The protagonist in what is purported to be a true story was arrested when he was 18 and didn't return to the United States until he was 65. His folks had gone to the Soviet Union where his dad was to work in a Ford factory which Stalin had bought and transported to Mother Russia.

Well worth watching.

Jeffrey S. Wall


That's the biography of Victor Herman, which was first a book. I haven't read it.

Herman's father was employed in some capacity by Ford Motors. Ford contracted with the Soviets to build a plant in the Soviet Union during the New Economic Order period. Lenin had realized that Communism was not working, and the Soviets contracted with Western companies for the construction of industrial plants. The idea was to give Communism a jump start, and then the Soviets planned on going back to their original economic views, which is more or less what they did. This is why some smaller WWII vintage Soviet trucks look just like Model As.
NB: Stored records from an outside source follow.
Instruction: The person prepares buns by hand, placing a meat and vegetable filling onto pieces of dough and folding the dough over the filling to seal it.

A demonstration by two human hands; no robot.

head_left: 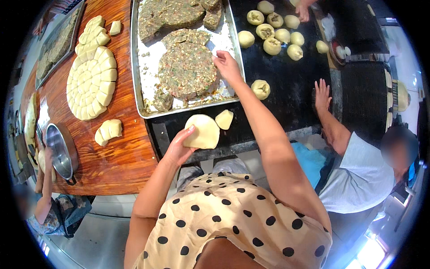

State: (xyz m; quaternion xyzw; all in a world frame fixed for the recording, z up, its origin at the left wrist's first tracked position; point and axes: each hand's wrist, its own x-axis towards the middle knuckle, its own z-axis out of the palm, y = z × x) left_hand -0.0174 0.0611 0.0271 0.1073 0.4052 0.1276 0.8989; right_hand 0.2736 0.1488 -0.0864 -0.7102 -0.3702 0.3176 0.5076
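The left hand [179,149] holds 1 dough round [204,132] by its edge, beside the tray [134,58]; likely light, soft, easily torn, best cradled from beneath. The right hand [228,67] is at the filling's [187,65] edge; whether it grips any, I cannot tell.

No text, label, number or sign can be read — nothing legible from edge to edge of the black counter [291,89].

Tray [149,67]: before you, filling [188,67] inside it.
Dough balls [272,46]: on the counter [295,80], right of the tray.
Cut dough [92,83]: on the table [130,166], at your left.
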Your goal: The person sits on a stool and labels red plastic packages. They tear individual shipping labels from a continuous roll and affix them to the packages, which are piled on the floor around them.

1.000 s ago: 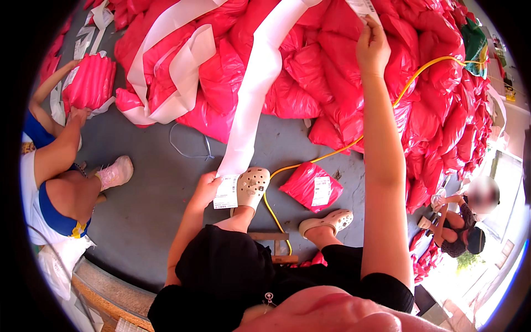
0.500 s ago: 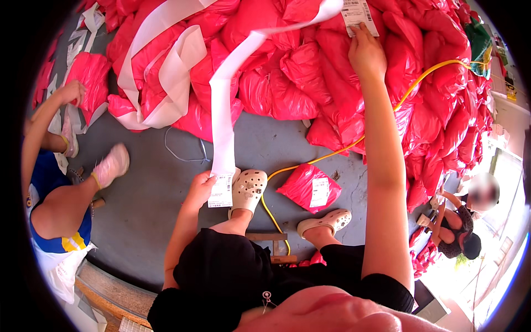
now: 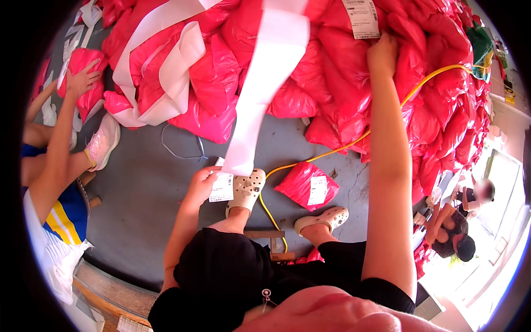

They went over in 1931. During this same period of the early Great Depression the Communist Party attracted some sympathy and adherents in the US, particular in certain industrial and intellectual quarters. It's more or less forgotten now, but there actually were a not unnoticeable number of Communists in some sectors. It isn't as if they were a huge number, of course, but they were there. This helped contribute to some sympathy for the Soviets for this sort of project, and it also very much helped to turn a blind eye to what was going on in the Soviet Union. The fact that Americans went over to help build these plants (and not just Americans, the Germans were quite involved with industrial projects in the Soviet Union) should have informed us as to the nature of Soviet repression, but people wanted to put a happy face on the USSR to a degree, and these things were ignored.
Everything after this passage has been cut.